Spohr: Der Trend ist offensichtlich. Die Ticketpreise sind in den vergangenen Jahren kontinuierlich gesunken. Wir gehen auch in diesem Jahr davon aus, unseren Kunden leicht reduzierte Ticketpreise anbieten zu können. Aber der Rückgang dürfte etwas niedriger ausfallen als im vergangenen Jahr.

Derzeit läuft eine Schlichtung mit der Vereinigung Cockpit zum Vergütungstarifvertrag – bis Ende Januar soll es eine Lösung geben. Ist der Zeitplan zu halten?

Spohr: Wir gehen davon aus, dass es zu keinen größeren Verzögerungen kommt. Beide Seiten haben sich auf diesen Zeitplan festgelegt. Generell geht es um die Frage: Schaffen wir es, unsere Kosten dem Streckennetz anzupassen? Oder müssen wir unser Netz und damit die Flotte den Kosten anpassen?

Ist der Lufthansa Schaden dadurch entstanden, dass der neue Hauptstadt-Flughafen in Berlin noch immer nicht eröffnet ist?

Spohr: Wir verzeichnen einen materiellen Schaden im einstelligen Millionenbereich. Wichtiger ist mir als deutscher Ingenieur aber, dass es etwas peinlich ist, was da passiert. Wichtig ist aber auch: Unsere Kunden sind sehr gerne in Berlin-Tegel und sehen die tolle Arbeit, die an diesem Flughafen, der weit über seiner ursprünglichen Kapazitätsgrenze operiert, geleistet wird.
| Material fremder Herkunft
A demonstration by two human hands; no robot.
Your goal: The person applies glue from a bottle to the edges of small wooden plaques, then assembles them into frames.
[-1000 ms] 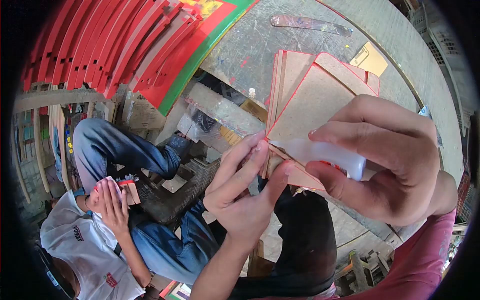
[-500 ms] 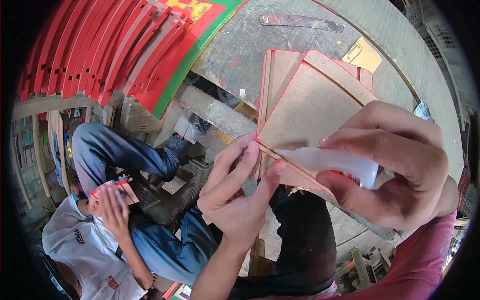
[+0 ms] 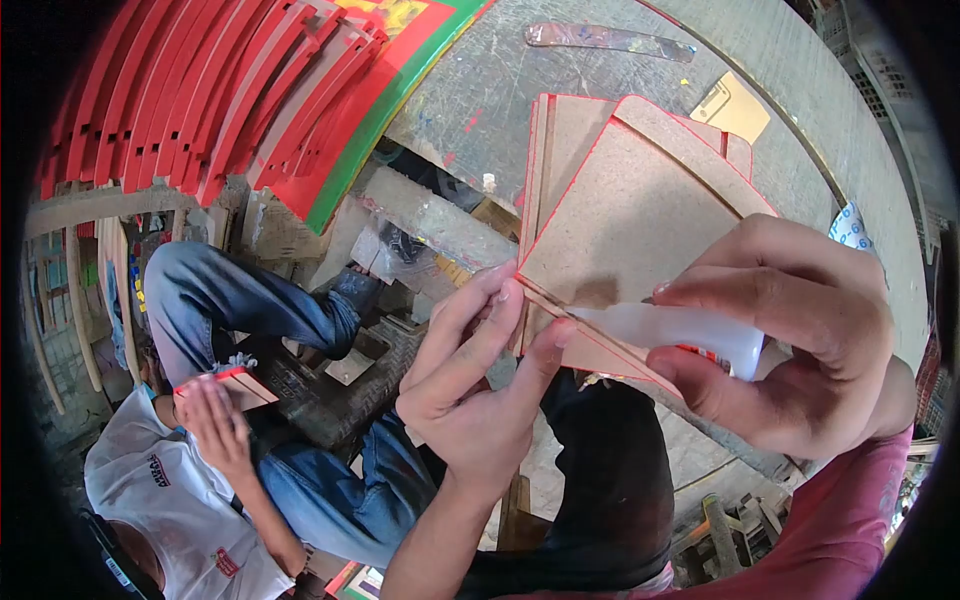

Mancher spricht gar vom „Wunder von Tegel“. Da ist etwas dran.

Fänden Sie es gut, wenn Tegel parallel zum neuen Berliner Flughafen geöffnet bliebe?

Spohr: Die Erfahrung hat gezeigt, dass es für alle Beteiligten effizienter ist, wenn sich das gesamte Fluggeschehen an einem Ort abspielt. Entsprechende Beispiele aus München oder Seoul gibt es. Sonst stellt sich schnell die Frage: Wer fliegt von welchem Flughafen? Vielleicht würde manche Airline gar nicht nach BER umziehen wollen, weil die Kunden die kurzen Wege in Tegel so sehr schätzen.